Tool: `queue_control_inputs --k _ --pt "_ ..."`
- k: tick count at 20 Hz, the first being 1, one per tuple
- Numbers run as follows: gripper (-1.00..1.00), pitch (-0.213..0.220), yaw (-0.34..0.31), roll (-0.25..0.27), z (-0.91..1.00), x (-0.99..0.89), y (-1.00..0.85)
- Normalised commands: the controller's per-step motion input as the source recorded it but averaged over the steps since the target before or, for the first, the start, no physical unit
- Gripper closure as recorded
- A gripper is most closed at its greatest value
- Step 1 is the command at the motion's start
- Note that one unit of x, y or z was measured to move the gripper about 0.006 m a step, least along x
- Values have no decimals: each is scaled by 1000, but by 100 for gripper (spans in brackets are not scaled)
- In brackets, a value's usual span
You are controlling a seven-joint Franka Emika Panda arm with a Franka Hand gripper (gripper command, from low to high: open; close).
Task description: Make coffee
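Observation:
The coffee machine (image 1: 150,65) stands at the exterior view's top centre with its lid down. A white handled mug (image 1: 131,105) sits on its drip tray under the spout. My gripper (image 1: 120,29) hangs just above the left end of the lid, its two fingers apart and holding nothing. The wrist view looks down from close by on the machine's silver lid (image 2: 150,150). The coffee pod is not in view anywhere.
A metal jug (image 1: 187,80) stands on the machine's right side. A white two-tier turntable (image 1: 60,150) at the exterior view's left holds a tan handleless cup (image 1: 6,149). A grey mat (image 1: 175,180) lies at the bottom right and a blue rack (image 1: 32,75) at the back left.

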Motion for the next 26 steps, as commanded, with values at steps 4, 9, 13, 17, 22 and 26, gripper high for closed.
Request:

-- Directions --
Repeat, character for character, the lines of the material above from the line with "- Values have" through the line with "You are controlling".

-- Task solution --
- Values have no decimals: each is scaled by 1000, but by 100 for gripper (spans in brackets are not scaled)
- In brackets, a value's usual span
You are controlling a seven-joint Franka Emika Panda arm with a Franka Hand gripper (gripper command, from low to high: open; close).

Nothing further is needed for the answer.